Há um novo ecossistema econômico se estabelecendo na web, com novos modelos de negócios para ofertas de produtos e serviços grátis, que Anderson divide em 6 grandes categorias:

1. Publicidade

Usado por exemplo na televisão e rádio, e agora na Internet. Conteúdo, softwares, serviços etc. são oferecidos de graça, para todos. Yahoo, Google, Amazon etc. teriam sido a primeira geração desse modelo; numa segunda onda, observamos estratégias como: inclusões pagas em resultados de buscas, listas pagas em serviços de informação, e compra de listas com nomes de pessoas interessadas em certos assuntos. Mais recentemente, as empresas têm utilizado esquemas como PayPerPost e pay-per-connection em redes como Facebook.

Todos essas abordagens estão baseadas no princípio de que ofertas grátis formam audiência com interesses distintos e desejos expressos, que as empresas pagarão para atingir.

2. Subsídios cruzados

Ocorre nos casos em que a empresa oferece de graça algum produto que leva o consumidor a pagar por outro.

Um supermercado pode vender DVDs abaixo do preço de custo, para atrair clientes que supostamente acabarão comprando outros produtos na loja. Para chegar nos restaurantes dos cassinos de Las Vegas, que oferecem buffets com camarão a US$ 5.00, é preciso passar por um labirinto de máquinas, sendo praticamente impossível deixar de jogar. Petiscos grátis para quem consumir um mínimo de bebidas é outra estratégia similar, assim como dar um aparelho celular de graça, em troca de planos de fidelidade com companhias telefônicas. A estratégia de distribuir CDs ou DVDs “piratas” é utilizada para pormover grupos musicais que acabam faturando depois em shows, por exemplo. O texto menciona especificamente a venda dos CDs da banda Calypso em São Paulo.

3. Freemium

Softwares, serviços ou conteúdos que são oferecidos de graça em versões básicas, mas que possuem versões premium ou pro pagas, com mais recursos. Exemplos seriam o Flickr ou Second Life.

A equação aqui é a seguinte: 1% de pagantes suporta o restante de usuários free, já que o custo para oferecer os serviços para os 99% restantes tende a zero.

4. Custo marginal zero

Conteúdos e serviços, como de troca de arquivos, podem ser oferecidos praticamente a custo zero.

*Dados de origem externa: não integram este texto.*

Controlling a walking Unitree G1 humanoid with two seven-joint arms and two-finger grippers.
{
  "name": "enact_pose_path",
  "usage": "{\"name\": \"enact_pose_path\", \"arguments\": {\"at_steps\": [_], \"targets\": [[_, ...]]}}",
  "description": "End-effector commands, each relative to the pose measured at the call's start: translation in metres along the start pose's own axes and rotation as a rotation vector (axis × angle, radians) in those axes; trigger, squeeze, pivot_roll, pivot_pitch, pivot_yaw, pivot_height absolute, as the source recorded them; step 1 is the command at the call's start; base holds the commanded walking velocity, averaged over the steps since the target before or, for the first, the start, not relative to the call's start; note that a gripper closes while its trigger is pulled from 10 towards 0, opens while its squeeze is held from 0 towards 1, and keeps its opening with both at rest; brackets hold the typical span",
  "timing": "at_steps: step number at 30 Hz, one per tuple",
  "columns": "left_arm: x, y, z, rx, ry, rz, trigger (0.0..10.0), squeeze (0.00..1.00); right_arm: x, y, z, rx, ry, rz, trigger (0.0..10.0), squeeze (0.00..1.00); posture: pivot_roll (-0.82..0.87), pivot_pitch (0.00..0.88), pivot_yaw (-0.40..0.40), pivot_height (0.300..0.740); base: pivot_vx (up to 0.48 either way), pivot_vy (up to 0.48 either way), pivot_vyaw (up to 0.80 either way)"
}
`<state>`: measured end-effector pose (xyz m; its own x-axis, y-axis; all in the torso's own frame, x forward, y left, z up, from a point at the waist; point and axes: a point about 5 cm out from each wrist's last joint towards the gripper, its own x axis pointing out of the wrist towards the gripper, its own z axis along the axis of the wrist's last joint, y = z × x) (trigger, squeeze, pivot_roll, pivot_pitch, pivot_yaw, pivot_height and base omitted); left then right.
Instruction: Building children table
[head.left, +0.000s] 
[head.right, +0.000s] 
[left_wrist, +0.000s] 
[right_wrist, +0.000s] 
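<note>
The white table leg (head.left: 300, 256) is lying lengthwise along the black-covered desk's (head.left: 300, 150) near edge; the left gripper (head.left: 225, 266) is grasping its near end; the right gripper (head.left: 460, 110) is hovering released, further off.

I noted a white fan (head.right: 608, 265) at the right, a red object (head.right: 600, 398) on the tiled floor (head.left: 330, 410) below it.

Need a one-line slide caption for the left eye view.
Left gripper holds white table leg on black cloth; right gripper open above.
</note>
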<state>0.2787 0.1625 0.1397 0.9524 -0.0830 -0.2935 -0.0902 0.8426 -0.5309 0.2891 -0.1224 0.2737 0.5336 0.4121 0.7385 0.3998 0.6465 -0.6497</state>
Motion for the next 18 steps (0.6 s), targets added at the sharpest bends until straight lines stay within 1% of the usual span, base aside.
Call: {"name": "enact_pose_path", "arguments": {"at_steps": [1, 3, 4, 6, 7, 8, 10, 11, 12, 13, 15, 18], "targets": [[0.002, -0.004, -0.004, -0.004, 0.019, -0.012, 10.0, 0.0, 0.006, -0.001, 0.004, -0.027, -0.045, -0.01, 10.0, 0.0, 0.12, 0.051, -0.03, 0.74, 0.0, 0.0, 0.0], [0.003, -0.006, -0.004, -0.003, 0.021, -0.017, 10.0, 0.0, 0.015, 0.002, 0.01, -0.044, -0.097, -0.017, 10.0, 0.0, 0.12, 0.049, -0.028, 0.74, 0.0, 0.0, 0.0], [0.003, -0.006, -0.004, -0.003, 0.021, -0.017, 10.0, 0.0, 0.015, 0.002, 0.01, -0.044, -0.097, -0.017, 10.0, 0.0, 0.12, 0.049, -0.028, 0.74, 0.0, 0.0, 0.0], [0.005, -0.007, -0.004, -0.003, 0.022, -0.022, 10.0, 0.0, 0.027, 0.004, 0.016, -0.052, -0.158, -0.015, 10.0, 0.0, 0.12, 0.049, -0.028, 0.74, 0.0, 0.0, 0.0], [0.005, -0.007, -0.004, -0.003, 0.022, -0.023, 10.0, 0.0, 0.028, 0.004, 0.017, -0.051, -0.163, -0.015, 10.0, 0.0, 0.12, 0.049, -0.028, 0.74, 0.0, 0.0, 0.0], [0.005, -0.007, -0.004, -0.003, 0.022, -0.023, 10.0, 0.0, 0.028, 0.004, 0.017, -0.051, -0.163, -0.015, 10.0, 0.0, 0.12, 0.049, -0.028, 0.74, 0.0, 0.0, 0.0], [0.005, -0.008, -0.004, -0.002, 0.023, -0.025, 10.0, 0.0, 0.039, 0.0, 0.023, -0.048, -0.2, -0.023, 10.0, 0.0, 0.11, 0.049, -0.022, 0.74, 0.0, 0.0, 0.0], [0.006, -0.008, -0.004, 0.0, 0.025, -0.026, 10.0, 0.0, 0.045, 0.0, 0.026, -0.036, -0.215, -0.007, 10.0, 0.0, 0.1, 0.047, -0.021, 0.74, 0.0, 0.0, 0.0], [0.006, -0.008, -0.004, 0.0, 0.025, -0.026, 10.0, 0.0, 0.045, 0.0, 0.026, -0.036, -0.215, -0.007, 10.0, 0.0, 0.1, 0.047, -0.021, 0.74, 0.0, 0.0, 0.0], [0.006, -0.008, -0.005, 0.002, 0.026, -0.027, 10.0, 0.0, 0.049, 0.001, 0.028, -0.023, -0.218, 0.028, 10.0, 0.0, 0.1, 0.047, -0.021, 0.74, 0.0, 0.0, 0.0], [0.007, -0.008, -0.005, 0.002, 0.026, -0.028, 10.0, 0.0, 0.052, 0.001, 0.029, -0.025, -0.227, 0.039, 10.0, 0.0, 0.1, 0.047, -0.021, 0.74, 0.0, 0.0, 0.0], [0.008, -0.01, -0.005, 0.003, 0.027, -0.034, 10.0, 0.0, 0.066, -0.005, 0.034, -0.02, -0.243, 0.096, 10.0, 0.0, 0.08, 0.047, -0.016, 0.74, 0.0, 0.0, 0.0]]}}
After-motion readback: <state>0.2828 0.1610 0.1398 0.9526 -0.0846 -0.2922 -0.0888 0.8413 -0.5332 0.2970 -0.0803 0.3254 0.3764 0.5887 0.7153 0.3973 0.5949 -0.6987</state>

O exemplo clássico é a música digital, que mesmo contra todos os esforços (principalmente das gravadoras) continua sendo distribuída livremente na Web.

5. Troca de trabalho

O usuário, ao utilizar alguns serviços, cria algo de valor, seja porque ele aperfeiçoa o próprio serviço, seja porque ele cria informação que pode ser útil.

Um exemplo seria o Digg.

6. Economia do presente

O dinheiro não é o único motivador da economia digital, e a web é uma plataforma onde a colaboração sem fins comerciais se estabelece livremente. A economia do custo-zero de distribuição transformou o compartilhamento em uma indústria, o que, do ponto de vista da economia monetária, parece grátis ou mesmo concorrência desleal. Entretanto, estamos vivendo uma nova maneira de se medir o valor das criações, que não passa apenas pelo valor monetário.

Softwares livres, como o Linux, e a Wikipedia, são exemplos desse modelo.

***

A economia digital virou a economia tradicional de cabeça para baixo, com os custos marginais da produção e da distribuição tendendo a zero. Não é apenas o dinheiro que move a economia digital, mas também outros recursos escassos, como a reputação (classificação da página) e a atenção (tráfego). E o Google desempenha o papel de banco central nessa nova economia, transformando reputação e atenção em dinheiro (como anúncios).

A razão da existência do mundo do “grátis” seria adquirir esses ativos valiosos, para um modelo de negócios que seria identificado mais tarde. Isso também é uma inversão no fluxo normal da economia tradicional: primeiro uma idéia, que então precisa ser depurada por um modelo de negócios detalhado, e só então a coisa começa a funcionar. O “grátis” transfere o foco da economia apenas daquilo que pode ser quantificado em dólares e centavos, para uma contabilidade mais realista de todas as coisas que nós realmente valorizamos hoje. Na economia digital, o grátis tende a ser visto como a norma, não mais como anomalia.

Falamos (incluisive muito por aqui) da geração Google, da Geração Net, da geração 2.0 etc. mas Anderson chama a atenção para a geração da Web gratuita, que está chegando e que tende a transformar o mundo. É a geração que está entrando nas universidades, e é a geração que vai ler livros e fazer cursos online. Portanto, precisamos levar o componente do grátis em consideração, em nosso planejamento e nossas estratégias para lidar com essa geração.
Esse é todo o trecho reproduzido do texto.